Scheduling Policy

The scheduling policy on KIDS is designed to facilitate three primary use cases. During weekdays, a reservation for interactive and development jobs ensures that users needing to run short test jobs have quick access to compute nodes. Capacity jobs, which require more walltime, but less user interaction are able to use the whole machine (in aggregate) nights and weekends, as well as a portion of the machine during weekdays. On Tuesdays, KIDS is taken down for preventative maintenance (PM) if necessary, after which, capability (full-machine) jobs are run. If there is demand for it, capability jobs may be run on Tuesday even if there is no maintenance.

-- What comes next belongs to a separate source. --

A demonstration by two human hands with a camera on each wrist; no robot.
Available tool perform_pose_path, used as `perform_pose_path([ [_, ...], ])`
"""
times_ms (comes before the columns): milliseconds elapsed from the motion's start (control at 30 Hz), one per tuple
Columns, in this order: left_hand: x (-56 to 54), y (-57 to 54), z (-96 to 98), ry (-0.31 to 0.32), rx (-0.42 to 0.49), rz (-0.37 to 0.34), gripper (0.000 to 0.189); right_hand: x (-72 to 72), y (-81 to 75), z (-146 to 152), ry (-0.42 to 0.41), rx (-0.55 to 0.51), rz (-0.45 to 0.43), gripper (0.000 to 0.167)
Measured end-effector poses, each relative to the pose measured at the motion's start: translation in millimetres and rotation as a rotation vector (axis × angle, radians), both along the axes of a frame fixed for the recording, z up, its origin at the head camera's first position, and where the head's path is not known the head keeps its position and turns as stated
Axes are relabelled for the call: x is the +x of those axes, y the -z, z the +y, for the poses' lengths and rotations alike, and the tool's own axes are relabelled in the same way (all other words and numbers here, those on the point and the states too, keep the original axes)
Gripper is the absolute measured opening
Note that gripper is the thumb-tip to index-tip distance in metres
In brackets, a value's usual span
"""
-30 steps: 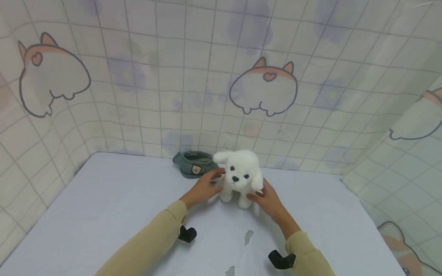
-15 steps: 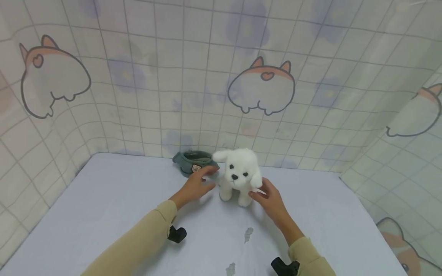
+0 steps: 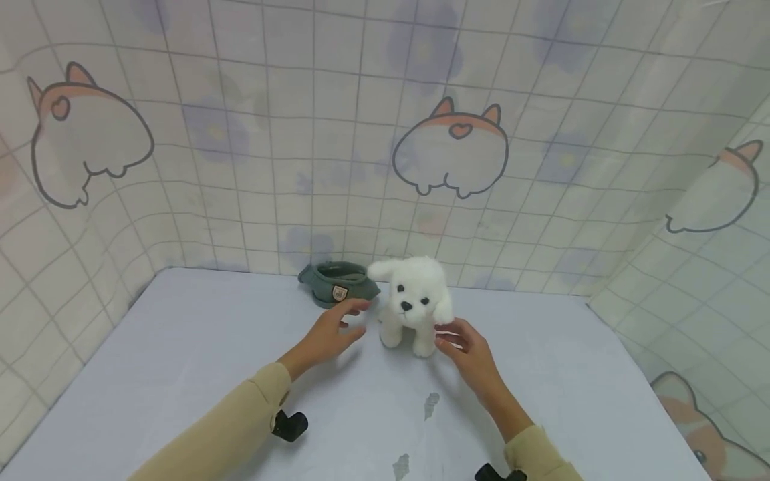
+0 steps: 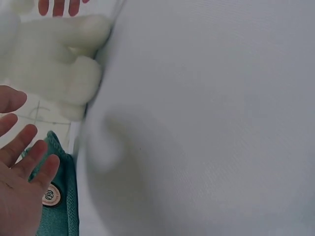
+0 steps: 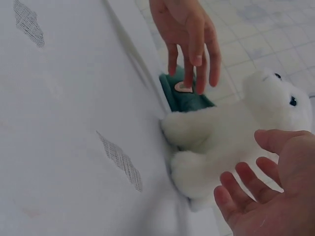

Use Case Time Frame Nodes available to this class Max Job Time Max Job Size (nodes)
Development 9am–9pm ET M–F 60 Nodes 4 hours Up to 60 nodes
Capability Exclusive access to compute nodes, 24 nodes minimum All available nodes
Preventative Maintenance (PM) Tuesdays beginning at 8am ET N/A N/A N/A

Interactive and Development Jobs

Monday and Wednesday–Friday from 9:00 am – 9:00 pm ET, a reservation of 48 nodes will be set up to allow users fast turnaround for small test jobs, such as might be needed for development and debugging. Other jobs will not be allowed to run on this reservation to ensure availability.

Jobs which request 0–12 nodes for 0–4 hours are considered "development" jobs, and may run in the 48 node reservation. If the development reservation is already full, or not in place (on the weekend, for example), it will run on the first available nodes.

Note: this reservation is intended for development use, in particular, for jobs in which user interaction is critical between each job or (small) set of jobs. While production jobs may be able to fit on this reservation, that will be regarded as circumventing the scheduling policy.

Capability

Capability jobs are run weekly after the maintenance period. The maintenance period starts at 9:00am ET on Tuesday. If there is no need for maintenance, capability jobs may start immediately at 9:00. This is done so that the system does not need to "drain the queue" to free up enough resources to start the large jobs.

Capability jobs may take up to 48 hours, but if you plan to run for more than 4 hours in a week, please queue the job and contact us at help@xsede.org to let us know the job ID, how long you expect it to run, and what it is doing.

Fair Share

It may be possible for a single user or project to dominate the system by submitting a large number of jobs. To prevent this, a fair share strategy is used: The priority given to a job takes into account the recently run jobs by that user or project -- jobs from projects that have consumed a significant amount of processing time will have lower priority than jobs from projects that have not run many jobs recently. Thus, if users from a project submit a large number of jobs, other users can still cut in to access a portion of the machine.